- _EXERCISE BRIEF_:
Two lines in the listing below mark the span: one contains "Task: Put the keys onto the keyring" and one contains "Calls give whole". Reproduce both of them and everything between, exactly.

- _THE DATA_:
*** Begin section ***
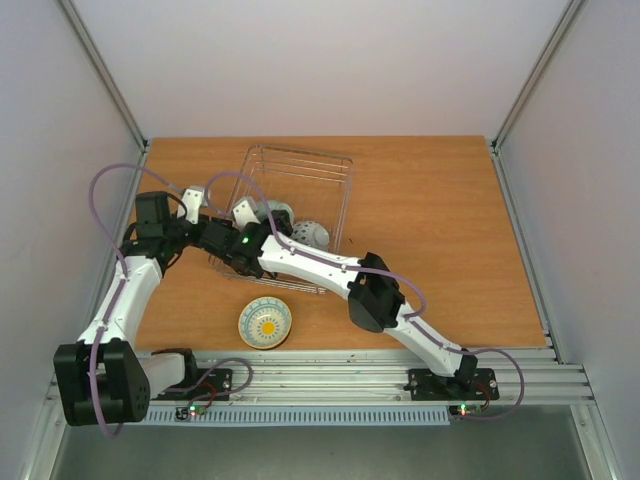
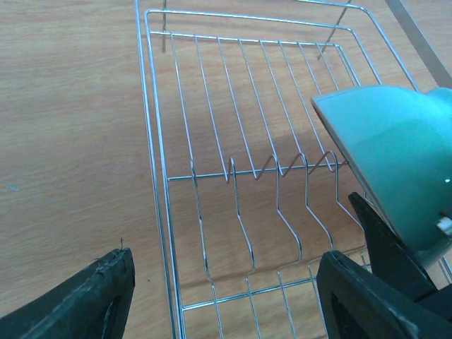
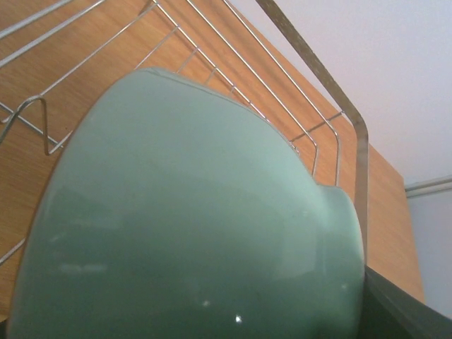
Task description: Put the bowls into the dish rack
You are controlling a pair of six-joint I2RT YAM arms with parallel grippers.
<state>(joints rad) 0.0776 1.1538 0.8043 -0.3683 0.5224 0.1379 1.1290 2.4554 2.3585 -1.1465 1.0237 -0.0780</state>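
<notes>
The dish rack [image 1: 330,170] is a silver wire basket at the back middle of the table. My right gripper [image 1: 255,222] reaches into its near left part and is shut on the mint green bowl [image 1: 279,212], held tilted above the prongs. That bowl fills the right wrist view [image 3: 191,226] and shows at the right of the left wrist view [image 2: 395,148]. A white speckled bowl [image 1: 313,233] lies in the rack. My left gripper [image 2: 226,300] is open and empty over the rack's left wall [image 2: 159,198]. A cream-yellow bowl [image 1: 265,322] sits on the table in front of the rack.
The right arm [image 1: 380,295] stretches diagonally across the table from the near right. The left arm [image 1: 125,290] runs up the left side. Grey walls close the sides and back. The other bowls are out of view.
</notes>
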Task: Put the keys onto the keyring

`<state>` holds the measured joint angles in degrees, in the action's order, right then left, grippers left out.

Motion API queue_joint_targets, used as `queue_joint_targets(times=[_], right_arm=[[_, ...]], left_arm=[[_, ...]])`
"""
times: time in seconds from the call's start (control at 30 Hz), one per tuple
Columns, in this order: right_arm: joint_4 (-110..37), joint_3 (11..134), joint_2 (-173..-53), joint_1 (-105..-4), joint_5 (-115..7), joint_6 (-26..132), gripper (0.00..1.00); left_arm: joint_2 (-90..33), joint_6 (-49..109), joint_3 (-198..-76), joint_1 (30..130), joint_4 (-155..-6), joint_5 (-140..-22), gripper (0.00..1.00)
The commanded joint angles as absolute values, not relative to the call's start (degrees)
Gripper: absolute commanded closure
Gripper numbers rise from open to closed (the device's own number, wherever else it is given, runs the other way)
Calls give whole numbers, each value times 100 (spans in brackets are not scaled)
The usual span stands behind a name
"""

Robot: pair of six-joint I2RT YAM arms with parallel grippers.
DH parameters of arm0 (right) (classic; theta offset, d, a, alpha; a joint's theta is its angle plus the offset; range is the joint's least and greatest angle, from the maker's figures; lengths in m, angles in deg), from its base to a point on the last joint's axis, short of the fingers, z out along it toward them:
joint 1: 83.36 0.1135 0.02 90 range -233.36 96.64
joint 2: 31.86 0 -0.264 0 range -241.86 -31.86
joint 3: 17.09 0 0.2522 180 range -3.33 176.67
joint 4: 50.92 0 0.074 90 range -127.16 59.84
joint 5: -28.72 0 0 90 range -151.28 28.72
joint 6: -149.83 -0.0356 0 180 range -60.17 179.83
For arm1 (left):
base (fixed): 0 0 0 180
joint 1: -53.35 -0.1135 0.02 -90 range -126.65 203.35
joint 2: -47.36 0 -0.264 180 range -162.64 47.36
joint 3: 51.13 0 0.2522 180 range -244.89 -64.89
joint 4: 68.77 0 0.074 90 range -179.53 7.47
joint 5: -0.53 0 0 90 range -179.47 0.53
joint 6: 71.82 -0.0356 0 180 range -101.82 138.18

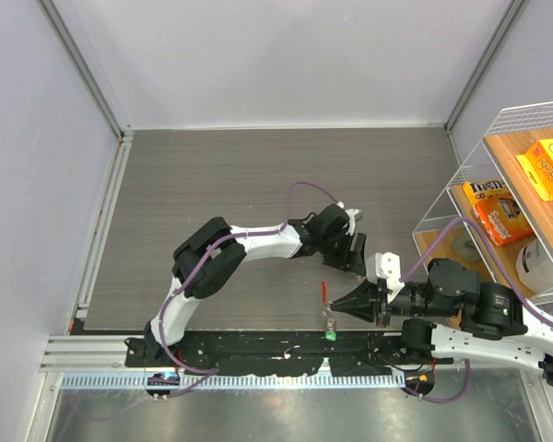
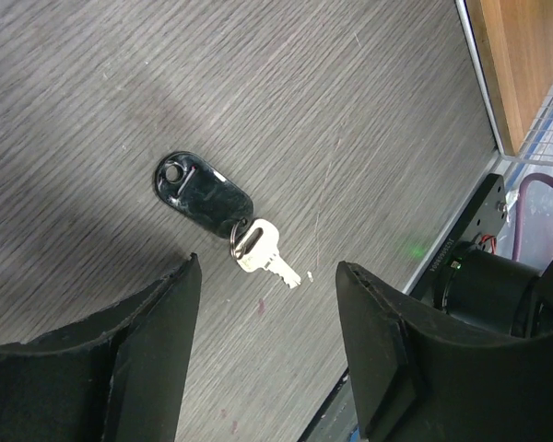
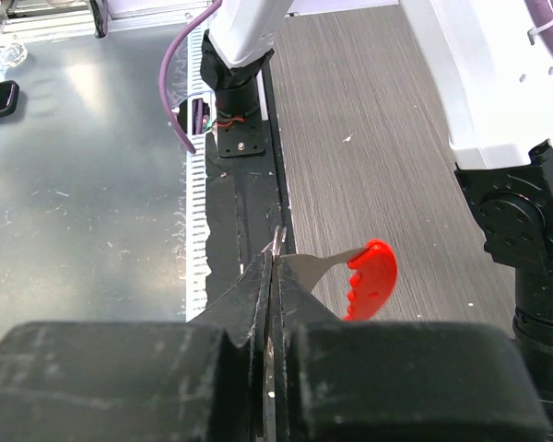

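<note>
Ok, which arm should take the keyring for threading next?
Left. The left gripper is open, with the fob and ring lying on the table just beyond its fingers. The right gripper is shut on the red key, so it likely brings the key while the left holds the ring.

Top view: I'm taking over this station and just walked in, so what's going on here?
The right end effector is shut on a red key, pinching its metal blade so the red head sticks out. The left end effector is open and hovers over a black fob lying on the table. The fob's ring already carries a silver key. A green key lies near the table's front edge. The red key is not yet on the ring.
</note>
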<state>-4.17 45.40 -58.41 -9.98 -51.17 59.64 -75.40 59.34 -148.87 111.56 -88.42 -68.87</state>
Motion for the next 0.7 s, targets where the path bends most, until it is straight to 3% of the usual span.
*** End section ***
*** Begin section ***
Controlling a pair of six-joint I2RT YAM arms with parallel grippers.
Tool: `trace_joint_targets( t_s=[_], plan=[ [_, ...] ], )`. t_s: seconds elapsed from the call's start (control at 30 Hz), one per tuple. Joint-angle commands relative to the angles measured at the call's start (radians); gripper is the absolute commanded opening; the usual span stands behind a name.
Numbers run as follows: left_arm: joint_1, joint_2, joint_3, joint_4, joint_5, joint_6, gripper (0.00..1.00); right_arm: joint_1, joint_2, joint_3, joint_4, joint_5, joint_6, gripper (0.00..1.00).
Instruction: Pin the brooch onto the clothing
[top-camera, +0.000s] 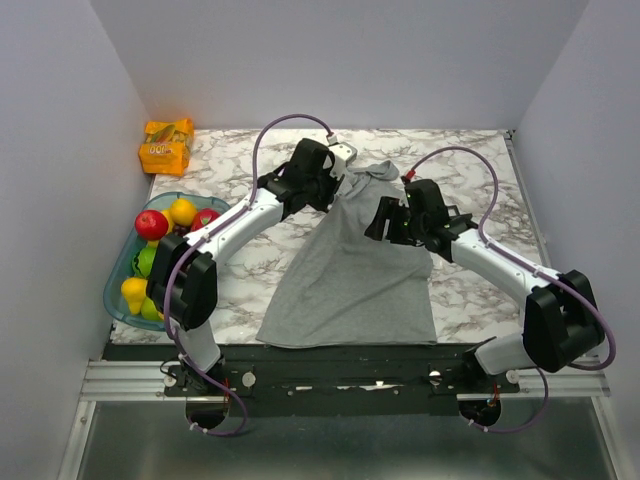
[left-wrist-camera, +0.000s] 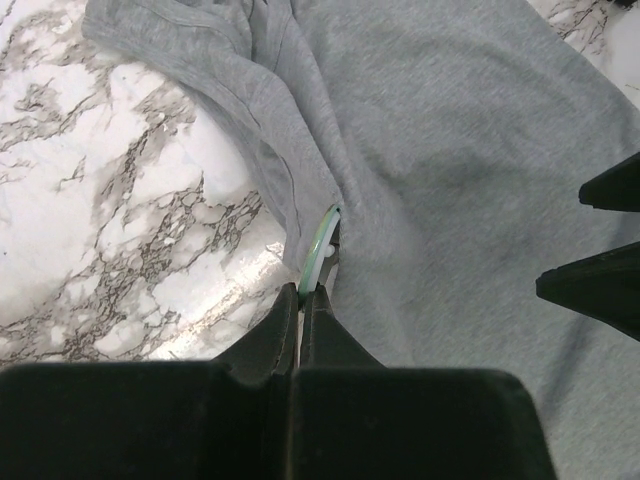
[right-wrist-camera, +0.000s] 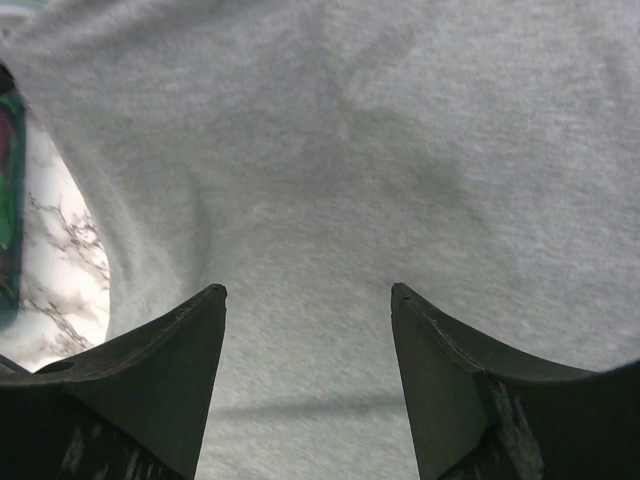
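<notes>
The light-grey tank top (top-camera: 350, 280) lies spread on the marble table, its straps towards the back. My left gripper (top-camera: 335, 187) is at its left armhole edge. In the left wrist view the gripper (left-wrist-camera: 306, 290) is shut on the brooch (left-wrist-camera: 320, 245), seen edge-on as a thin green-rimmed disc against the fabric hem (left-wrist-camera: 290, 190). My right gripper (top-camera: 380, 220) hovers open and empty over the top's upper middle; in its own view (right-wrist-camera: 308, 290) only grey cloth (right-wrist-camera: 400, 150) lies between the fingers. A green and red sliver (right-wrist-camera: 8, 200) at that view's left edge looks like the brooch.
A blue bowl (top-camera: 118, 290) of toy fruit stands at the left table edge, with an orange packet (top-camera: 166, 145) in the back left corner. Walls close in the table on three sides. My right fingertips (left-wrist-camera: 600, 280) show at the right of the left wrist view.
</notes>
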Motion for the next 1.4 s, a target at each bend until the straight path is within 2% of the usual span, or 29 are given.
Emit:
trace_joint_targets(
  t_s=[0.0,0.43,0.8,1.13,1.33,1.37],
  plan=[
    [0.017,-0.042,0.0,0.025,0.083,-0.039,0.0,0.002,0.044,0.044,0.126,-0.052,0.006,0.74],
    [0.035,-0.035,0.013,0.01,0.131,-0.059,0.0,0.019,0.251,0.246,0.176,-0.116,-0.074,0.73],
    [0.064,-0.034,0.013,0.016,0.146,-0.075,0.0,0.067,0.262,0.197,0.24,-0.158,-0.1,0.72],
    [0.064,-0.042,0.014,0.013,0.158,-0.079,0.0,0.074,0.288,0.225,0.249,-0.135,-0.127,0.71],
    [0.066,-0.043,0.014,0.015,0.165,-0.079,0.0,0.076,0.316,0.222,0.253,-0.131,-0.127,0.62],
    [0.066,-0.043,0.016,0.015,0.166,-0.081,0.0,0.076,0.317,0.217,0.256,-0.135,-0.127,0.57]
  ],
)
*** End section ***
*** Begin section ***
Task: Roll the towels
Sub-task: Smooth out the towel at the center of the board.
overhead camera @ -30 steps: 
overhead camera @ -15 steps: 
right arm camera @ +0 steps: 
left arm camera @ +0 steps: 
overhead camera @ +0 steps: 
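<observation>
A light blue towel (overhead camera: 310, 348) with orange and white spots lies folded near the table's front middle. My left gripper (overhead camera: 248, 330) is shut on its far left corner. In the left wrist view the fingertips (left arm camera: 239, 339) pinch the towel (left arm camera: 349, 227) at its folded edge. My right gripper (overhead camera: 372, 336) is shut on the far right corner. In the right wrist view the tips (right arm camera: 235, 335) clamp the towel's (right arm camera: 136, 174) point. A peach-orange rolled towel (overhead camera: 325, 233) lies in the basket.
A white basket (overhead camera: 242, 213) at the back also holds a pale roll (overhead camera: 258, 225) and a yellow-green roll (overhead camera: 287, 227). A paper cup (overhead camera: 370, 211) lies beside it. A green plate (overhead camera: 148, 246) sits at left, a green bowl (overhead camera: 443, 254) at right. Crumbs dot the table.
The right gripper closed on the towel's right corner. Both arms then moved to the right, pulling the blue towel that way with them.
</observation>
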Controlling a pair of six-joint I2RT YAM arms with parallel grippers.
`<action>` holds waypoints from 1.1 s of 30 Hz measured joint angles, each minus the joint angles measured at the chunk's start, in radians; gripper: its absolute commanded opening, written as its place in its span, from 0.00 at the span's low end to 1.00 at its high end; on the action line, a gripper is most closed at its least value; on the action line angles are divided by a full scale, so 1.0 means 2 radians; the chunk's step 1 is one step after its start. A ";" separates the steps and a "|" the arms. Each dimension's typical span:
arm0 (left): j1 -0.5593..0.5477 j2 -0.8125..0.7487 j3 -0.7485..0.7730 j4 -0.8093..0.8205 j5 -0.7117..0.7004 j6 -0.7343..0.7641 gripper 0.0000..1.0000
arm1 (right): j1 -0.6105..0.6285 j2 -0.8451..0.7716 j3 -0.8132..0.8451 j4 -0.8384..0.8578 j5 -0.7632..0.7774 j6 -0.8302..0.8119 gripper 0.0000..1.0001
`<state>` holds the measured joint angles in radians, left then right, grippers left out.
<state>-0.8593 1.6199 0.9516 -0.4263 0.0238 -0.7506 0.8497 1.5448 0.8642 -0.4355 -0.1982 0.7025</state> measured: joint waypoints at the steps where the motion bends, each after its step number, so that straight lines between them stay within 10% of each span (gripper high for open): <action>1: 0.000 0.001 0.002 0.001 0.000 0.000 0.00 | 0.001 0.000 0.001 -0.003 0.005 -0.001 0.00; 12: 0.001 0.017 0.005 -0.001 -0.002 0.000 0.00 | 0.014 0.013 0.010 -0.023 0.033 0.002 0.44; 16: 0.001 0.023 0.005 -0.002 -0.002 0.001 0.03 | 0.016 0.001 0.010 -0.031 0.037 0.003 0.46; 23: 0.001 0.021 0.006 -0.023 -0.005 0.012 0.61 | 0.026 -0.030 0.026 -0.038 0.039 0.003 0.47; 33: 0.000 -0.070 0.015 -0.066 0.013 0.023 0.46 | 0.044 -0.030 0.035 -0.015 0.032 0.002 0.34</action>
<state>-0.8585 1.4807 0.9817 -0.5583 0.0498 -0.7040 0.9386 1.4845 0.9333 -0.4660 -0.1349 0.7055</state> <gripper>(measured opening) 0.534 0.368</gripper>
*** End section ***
- _WRITTEN SOLUTION_:
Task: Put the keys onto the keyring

`<state>` holds the measured joint angles in degrees, in the action's order, right then left, grippers left out.

Motion API queue_joint_targets, used as `queue_joint_targets(times=[_], right_arm=[[_, ...]], left_arm=[[_, ...]])`
"""
times: time in seconds from the call's start (control at 30 Hz), one per tuple
Columns, in this order: right_arm: joint_4 (-110..37), joint_3 (11..134), joint_2 (-173..-53), joint_1 (-105..-4), joint_5 (-115..7), joint_6 (-26..132), gripper (0.00..1.00); left_arm: joint_2 (-90..33), joint_6 (-49..109), joint_3 (-198..-76), joint_1 (30..130), joint_4 (-155..-6), joint_5 (-140..-22), gripper (0.00..1.00)
The commanded joint angles as absolute values, not relative to the call's start (degrees)
Gripper: absolute commanded closure
Gripper numbers rise from open to closed (the device's own number, wherever else it is given, runs the other way)
Calls give whole numbers, each value times 100 (spans in brackets are not scaled)

The requested output has been given in full.